== WHAT TO WORK ON ==
Under this line is a listing; return exactly the lines starting at the one with "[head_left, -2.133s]" and running down to the one with "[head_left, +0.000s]", and leave out its pictures.

== DATA EXCERPT ==
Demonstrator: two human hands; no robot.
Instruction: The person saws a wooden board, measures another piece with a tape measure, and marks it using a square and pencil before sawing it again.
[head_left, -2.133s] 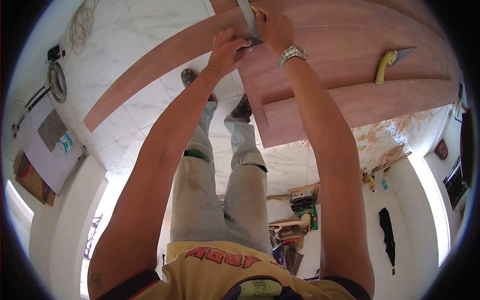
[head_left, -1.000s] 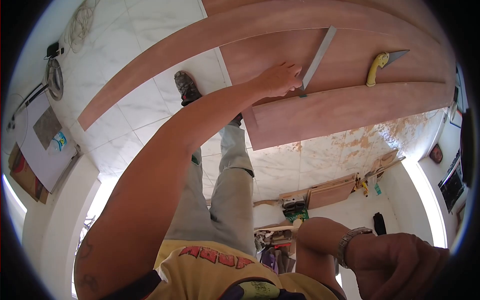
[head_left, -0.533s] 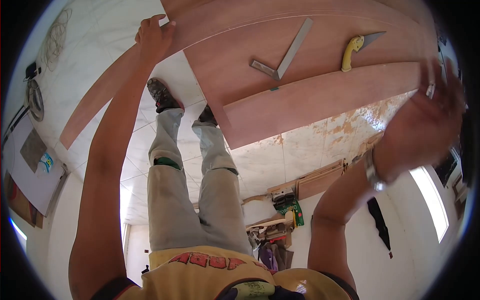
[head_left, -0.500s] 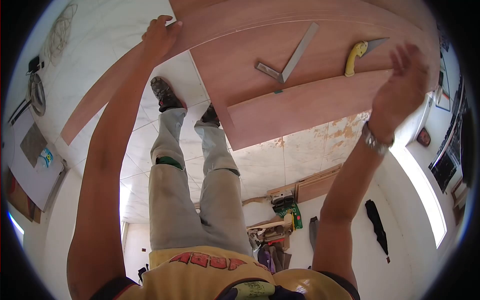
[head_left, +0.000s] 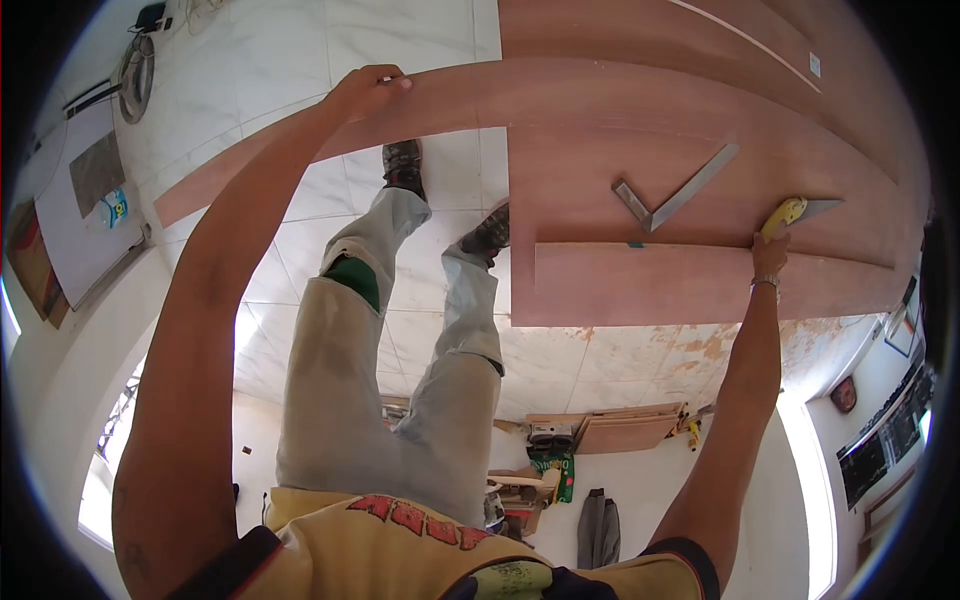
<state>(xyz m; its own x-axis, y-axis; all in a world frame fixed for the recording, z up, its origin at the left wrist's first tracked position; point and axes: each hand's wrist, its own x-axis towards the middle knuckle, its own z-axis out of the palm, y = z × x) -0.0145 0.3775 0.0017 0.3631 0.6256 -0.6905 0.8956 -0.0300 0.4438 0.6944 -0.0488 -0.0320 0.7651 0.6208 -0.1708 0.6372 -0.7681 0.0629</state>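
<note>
My left hand [head_left: 368,92] is wrapped round the edge of a long, narrow wooden strip [head_left: 460,95], which reaches out over the tiled floor. At the right, my right hand [head_left: 770,250] is at the yellow handle of a small saw [head_left: 785,215], its fingers partly hidden; the blade points right. A metal square [head_left: 665,208] lies on the large reddish wooden sheet [head_left: 570,170], left of the saw. Below the square, a second strip [head_left: 620,270] lies on the sheet, with a small dark green mark on its upper edge.
My legs [head_left: 350,400] and dark shoes [head_left: 403,168] are on white floor tiles [head_left: 540,360]. Wood pieces [head_left: 630,430] lean by the wall behind me. A coiled cable [head_left: 137,80] and a white board [head_left: 85,210] are at the left.
My right hand has come down from its raised position to the saw handle. The left hand still holds the strip. The view has shifted, so the sheet and tools appear lower and further right.
</note>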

== EXERCISE SOLUTION ==
[head_left, -2.133s] 
[head_left, -1.000s] 
[head_left, -0.533s] 
[head_left, -0.500s] 
[head_left, +0.000s] 

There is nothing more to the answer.